In general, stocks very rarely pay dividends now, so (1) isn’t such a huge factor. But aren’t points (2) and (3) still valid arguments?
Try telling Warren Buffet he’s playing a zero sum game… the whole /point/ of trading is that it’s a form of resource allocation, the market tries to optimize putting the capital in the most useful place to benefit society. Anyone who goes into this game with the selfish, sero-sum mindset is near doomed to failure from the start.
Charles Fox
(former quant+value hedgehog)
Argument (3) seems to be a statement about risk rather than value.
Argument (2) seems valid: both people can benefit from a trade when the utility is not defined strictly by monetary value. Alex Simma and Charles Fox’s argument is also valid, although perhaps imperfectly so. What is good for society and what is good for the investor are sometimes at odds.
The book Trading
and Exchanges by Larry Harris has a great explanation of
how stock markets work and why people trade in them. He
identifies various types of traders, based on their reasons
for investing. For example, one type is a speculator, who
trade to increase their capital. Another type is a
long-term investor who trades in order to transfer their
money through time (e.g., in retirement funds). Yet another
type is a gambler, who trades for the thrill of the game.
Between speculators, trading can be viewed as zero-sum.
However, trades between people with different reasons for
trading, e.g., between speculators and retirement investors
can be quite profitable, in terms of respective utility, not
dollars, for both parties (as you recognize). Harris does a
fantastic job of describing these various interactions and
how markets facilitate them. I’d highly recommend his book
to someone who would like a richer understanding of markets.

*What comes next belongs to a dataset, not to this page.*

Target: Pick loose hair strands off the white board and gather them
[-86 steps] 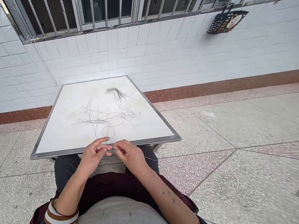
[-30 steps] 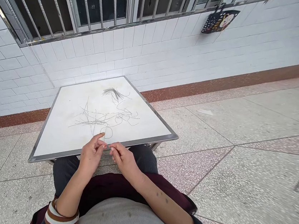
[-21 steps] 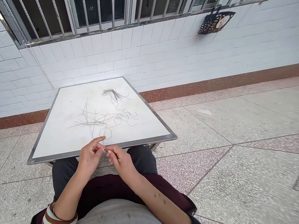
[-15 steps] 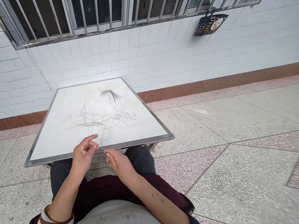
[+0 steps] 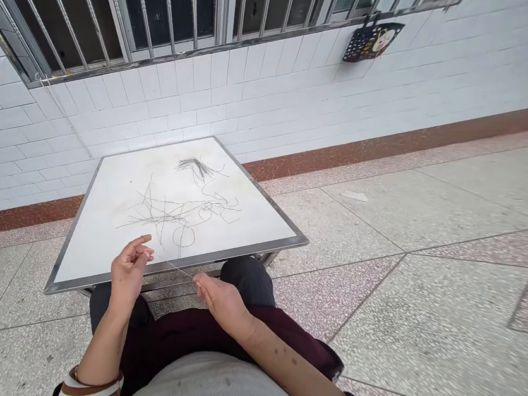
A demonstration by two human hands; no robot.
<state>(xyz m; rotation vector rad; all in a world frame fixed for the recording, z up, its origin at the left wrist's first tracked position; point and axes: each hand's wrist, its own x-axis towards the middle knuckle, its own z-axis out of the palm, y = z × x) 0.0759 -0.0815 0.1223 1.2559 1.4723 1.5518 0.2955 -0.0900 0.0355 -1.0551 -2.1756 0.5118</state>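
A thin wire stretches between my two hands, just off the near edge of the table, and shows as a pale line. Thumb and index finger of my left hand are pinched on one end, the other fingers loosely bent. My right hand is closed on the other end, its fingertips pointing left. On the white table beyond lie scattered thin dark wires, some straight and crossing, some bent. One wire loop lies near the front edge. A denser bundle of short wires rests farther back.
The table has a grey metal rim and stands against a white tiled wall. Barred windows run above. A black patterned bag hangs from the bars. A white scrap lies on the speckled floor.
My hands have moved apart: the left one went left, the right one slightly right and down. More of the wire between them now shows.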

Regarding the comment “What this means is that if a new
stock picking strategy makes some investors rich then it
surely makes others poor”, I’m not sure how this plays out
in the long term. There is definitely an I-win-you-lose
component to investing, and when superior investors enter
the market, inferior investors will lose out (on average,
but the signal to noise ratio is tiny). Is that a bad
thing? How is it different from new textile machinery
making clothing cheaper and resulting in the loss of income
to traditional manufacturers? Is technological advance in
stock trading somehow different? I don’t have any strong
sense of the answers to these questions, other than that the
issues are subtle.
All three of the above points can be reasons why the market is not zero-sum. (1) is a special case of (3): dividends convert some of my ownership of the company into cash. (Similarly, stock buybacks (one of the reasons dividends are less prevalent these days) mean that my percentage share of the company goes up.)

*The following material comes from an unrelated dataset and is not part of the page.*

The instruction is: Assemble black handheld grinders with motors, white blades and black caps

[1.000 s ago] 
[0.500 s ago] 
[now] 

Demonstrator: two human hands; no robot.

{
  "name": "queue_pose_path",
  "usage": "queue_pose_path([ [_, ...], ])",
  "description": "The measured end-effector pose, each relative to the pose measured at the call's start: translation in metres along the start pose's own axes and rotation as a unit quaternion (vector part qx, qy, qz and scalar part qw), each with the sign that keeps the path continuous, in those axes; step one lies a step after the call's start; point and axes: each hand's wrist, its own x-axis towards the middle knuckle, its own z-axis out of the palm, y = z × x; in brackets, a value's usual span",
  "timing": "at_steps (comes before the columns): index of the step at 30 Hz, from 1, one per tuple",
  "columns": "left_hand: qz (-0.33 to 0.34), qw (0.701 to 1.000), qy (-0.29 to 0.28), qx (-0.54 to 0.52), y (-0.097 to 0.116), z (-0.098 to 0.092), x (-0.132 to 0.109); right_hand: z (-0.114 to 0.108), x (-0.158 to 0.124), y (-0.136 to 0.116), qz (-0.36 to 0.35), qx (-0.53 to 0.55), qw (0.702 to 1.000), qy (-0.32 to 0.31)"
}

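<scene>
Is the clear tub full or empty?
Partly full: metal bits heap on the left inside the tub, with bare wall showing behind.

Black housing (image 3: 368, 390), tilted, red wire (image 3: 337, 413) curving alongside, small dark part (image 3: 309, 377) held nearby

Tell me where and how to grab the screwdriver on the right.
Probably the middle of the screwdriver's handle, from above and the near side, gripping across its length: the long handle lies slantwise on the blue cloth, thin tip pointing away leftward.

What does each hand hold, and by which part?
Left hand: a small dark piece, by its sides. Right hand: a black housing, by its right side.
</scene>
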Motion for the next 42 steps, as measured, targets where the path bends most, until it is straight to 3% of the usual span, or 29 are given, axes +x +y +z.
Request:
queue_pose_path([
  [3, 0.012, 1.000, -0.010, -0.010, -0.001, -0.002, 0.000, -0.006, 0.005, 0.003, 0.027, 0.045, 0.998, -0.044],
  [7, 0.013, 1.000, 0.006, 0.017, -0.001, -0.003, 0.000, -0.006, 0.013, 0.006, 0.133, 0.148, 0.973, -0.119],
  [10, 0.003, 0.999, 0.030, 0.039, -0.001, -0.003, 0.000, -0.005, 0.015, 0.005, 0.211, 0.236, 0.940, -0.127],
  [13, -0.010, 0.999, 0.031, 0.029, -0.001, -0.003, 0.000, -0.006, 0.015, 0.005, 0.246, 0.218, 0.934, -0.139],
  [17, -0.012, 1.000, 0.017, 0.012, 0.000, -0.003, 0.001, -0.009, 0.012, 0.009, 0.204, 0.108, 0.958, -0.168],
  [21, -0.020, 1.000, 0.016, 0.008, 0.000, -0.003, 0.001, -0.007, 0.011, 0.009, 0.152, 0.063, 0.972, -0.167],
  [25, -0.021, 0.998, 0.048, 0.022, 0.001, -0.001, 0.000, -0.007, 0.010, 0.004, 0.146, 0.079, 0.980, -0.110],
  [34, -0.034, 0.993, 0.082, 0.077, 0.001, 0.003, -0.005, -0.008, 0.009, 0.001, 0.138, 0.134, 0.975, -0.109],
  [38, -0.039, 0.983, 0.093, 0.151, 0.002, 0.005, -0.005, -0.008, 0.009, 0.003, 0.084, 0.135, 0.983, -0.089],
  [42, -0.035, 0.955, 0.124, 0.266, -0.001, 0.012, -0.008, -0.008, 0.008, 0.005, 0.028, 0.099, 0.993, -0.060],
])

(3) is not fundamentally a statement about risk: while risk is often present, one can have a viable market without it. For example, suppose that I know of some activity which only I can perform, which is guaranteed to make $11k in the end, but costs $1k to start. If I don’t have the $1k, I can’t do the activity unless I can attract invenstors. With investors, I can sell stock: say 10 shares, each worth 3% ownership, for $100 each. I can then perform the activity, get the $10k profit, and own $7k of it myself ($3k will belong to the investors). Because of this market, everyone will be better off (by a total of $10k among all of us).

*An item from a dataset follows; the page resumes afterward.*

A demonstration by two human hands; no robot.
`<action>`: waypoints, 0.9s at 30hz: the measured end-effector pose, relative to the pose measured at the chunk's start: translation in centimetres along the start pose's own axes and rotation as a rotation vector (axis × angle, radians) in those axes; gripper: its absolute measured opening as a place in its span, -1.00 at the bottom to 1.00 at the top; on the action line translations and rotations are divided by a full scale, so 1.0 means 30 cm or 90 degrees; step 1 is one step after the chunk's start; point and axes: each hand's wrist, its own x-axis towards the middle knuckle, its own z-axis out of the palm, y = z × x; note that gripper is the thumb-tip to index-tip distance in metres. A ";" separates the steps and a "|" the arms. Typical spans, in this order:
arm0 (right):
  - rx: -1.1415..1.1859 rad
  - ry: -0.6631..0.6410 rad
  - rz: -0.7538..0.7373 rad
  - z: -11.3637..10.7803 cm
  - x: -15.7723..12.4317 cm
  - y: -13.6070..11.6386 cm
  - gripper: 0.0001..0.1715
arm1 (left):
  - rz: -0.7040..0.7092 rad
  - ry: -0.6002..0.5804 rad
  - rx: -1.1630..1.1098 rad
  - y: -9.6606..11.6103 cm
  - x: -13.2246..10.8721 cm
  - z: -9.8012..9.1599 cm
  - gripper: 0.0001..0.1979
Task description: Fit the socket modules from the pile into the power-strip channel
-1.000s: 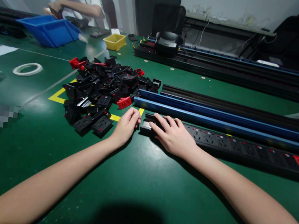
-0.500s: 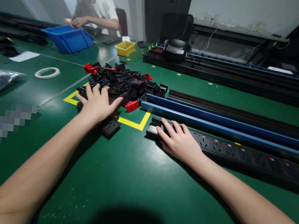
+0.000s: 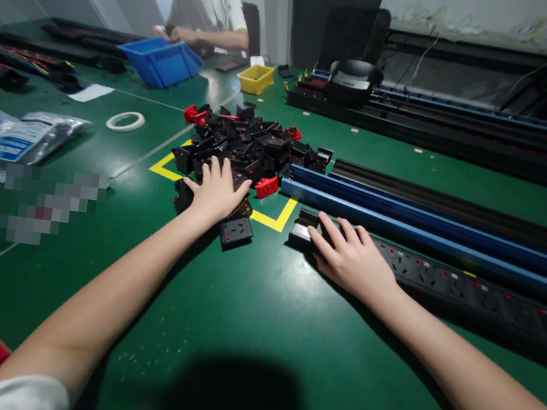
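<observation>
My left hand (image 3: 215, 192) lies palm down on the near edge of a pile of black and red socket modules (image 3: 246, 144), fingers stretched over the parts. A loose black socket module (image 3: 236, 232) sits just below that hand. My right hand (image 3: 352, 259) rests with fingers spread on the left end of a long black power strip (image 3: 450, 279) that runs off to the right. Nothing shows gripped in either hand.
Blue and black rails (image 3: 431, 229) lie behind the strip, more rails (image 3: 439, 129) at the back. A yellow tape corner (image 3: 271, 221) marks the green table. A tape roll (image 3: 125, 121), plastic bags (image 3: 7, 136), a blue bin (image 3: 161, 61), a yellow bin (image 3: 255, 78); another person (image 3: 212, 19) works beyond.
My left hand left the strip's end and moved left onto the socket pile, opening flat. The right hand stayed on the strip. The view swung left.
</observation>
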 end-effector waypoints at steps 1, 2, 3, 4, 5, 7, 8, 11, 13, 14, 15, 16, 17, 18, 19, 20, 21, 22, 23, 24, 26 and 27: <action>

More usually, the activity that’s enabled by the investment will involve a combination of risk and expected profit. But it doesn’t fundamentally have to be one or the other, so long as either the risk or the profit is desirable to someone, and so long as there’s both someone willing to do the activity and someone who has money to pay for it.
(2) is also a nice argument, one which I hadn’t really thought about before. It actually seems like the exception rather than the rule for both the buyer and the seller to have the same attitudes towards risk and present-vs-future payoffs.
Actually, the stock market is generally considered a positive sums game, as historically, on average, it goes up year on year. Now there have been downturns, but the ‘sumedness’ refers to the statistical average performance, which historically has been a net gain.